_Task description_
For the entries that follow, set down each one exactly and drop any pictures.

_ _ _ _ _

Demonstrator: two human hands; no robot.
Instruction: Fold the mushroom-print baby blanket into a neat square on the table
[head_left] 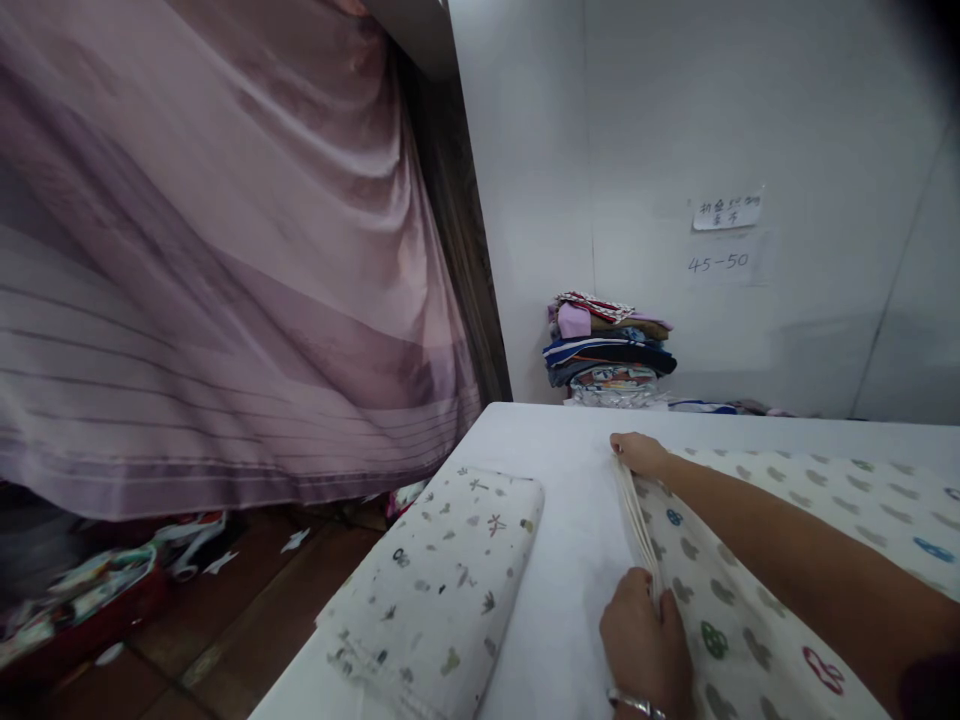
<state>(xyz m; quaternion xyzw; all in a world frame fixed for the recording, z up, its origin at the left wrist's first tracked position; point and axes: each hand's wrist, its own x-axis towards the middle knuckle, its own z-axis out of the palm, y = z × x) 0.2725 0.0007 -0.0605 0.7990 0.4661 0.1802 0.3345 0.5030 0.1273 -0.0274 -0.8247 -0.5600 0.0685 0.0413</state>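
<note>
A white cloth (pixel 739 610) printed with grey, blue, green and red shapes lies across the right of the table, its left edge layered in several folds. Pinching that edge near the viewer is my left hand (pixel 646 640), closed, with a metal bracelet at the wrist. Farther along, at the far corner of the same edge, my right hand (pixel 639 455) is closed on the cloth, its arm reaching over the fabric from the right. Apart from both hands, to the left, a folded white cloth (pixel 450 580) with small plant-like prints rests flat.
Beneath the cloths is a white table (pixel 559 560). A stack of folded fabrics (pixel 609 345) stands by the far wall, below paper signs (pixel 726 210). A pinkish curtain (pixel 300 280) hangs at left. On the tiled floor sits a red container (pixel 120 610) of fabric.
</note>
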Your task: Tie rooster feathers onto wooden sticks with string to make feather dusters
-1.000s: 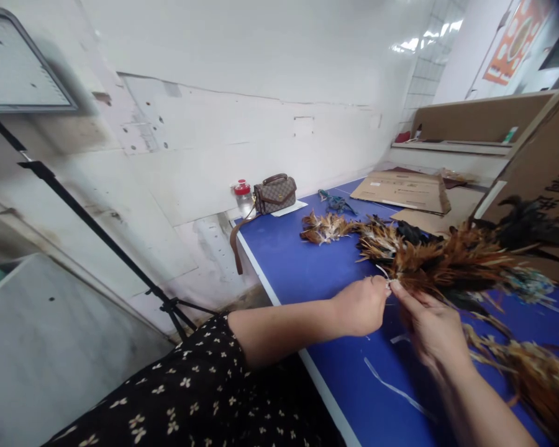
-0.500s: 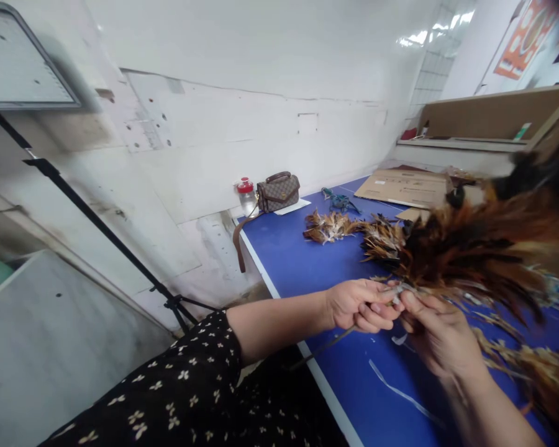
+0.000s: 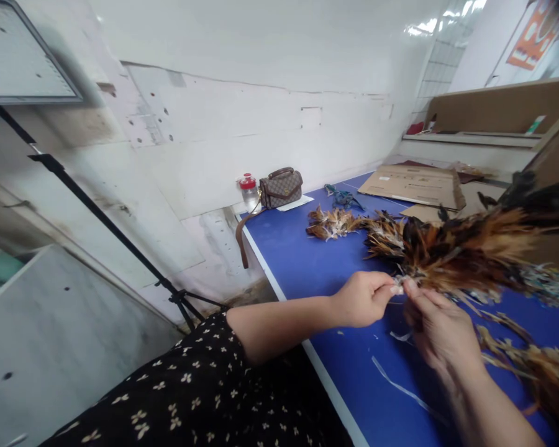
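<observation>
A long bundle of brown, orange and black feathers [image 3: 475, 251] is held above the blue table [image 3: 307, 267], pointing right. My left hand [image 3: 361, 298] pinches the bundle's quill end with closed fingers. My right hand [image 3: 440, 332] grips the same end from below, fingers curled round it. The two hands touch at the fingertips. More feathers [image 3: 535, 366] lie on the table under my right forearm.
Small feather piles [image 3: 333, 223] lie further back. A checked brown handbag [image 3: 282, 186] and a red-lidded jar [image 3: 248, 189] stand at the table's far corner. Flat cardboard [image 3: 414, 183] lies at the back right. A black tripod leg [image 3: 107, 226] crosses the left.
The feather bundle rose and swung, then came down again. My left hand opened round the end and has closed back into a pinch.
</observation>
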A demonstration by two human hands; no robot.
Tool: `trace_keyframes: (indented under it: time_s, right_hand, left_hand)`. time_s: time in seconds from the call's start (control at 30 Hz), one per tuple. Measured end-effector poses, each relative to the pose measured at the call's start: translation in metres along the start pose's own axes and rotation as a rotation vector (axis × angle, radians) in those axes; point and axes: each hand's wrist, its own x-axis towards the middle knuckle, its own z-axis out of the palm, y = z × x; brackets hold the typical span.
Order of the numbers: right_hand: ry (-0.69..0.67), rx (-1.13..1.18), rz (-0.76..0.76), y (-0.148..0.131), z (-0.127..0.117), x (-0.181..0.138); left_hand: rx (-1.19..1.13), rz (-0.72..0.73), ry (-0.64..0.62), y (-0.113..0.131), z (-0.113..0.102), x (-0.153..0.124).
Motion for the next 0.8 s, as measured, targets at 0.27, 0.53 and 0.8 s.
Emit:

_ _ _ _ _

_Exercise solution_
Demonstrator: two human hands; no robot.
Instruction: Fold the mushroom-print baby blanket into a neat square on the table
[head_left] 
<state>(xyz m; quaternion xyzw; all in a world frame fixed for the recording, z up, its origin at the left wrist's first tracked position; point and axes: each hand's wrist, its own x-axis towards the middle knuckle, its own z-axis out of the palm, y = z × x) 0.2725 0.0007 -0.0605 0.7990 0.4661 0.1802 0.3345 0.5030 0.1273 -0.0274 -0.8247 -0.5600 0.0685 0.0413</state>
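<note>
A white cloth (pixel 739 610) printed with grey, blue, green and red shapes lies across the right of the table, its left edge layered in several folds. Pinching that edge near the viewer is my left hand (pixel 646 640), closed, with a metal bracelet at the wrist. Farther along, at the far corner of the same edge, my right hand (pixel 639 455) is closed on the cloth, its arm reaching over the fabric from the right. Apart from both hands, to the left, a folded white cloth (pixel 450 580) with small plant-like prints rests flat.
Beneath the cloths is a white table (pixel 559 560). A stack of folded fabrics (pixel 609 345) stands by the far wall, below paper signs (pixel 726 210). A pinkish curtain (pixel 300 280) hangs at left. On the tiled floor sits a red container (pixel 120 610) of fabric.
</note>
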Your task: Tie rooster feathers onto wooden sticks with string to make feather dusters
-1.000s: 
-0.500s: 
+0.000s: 
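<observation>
A long bundle of brown, orange and black feathers [image 3: 475, 251] is held above the blue table [image 3: 307, 267], pointing right. My left hand [image 3: 361, 298] pinches the bundle's quill end with closed fingers. My right hand [image 3: 440, 332] grips the same end from below, fingers curled round it. The two hands touch at the fingertips. More feathers [image 3: 535, 366] lie on the table under my right forearm.
Small feather piles [image 3: 333, 223] lie further back. A checked brown handbag [image 3: 282, 186] and a red-lidded jar [image 3: 248, 189] stand at the table's far corner. Flat cardboard [image 3: 414, 183] lies at the back right. A black tripod leg [image 3: 107, 226] crosses the left.
The feather bundle rose and swung, then came down again. My left hand opened round the end and has closed back into a pinch.
</observation>
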A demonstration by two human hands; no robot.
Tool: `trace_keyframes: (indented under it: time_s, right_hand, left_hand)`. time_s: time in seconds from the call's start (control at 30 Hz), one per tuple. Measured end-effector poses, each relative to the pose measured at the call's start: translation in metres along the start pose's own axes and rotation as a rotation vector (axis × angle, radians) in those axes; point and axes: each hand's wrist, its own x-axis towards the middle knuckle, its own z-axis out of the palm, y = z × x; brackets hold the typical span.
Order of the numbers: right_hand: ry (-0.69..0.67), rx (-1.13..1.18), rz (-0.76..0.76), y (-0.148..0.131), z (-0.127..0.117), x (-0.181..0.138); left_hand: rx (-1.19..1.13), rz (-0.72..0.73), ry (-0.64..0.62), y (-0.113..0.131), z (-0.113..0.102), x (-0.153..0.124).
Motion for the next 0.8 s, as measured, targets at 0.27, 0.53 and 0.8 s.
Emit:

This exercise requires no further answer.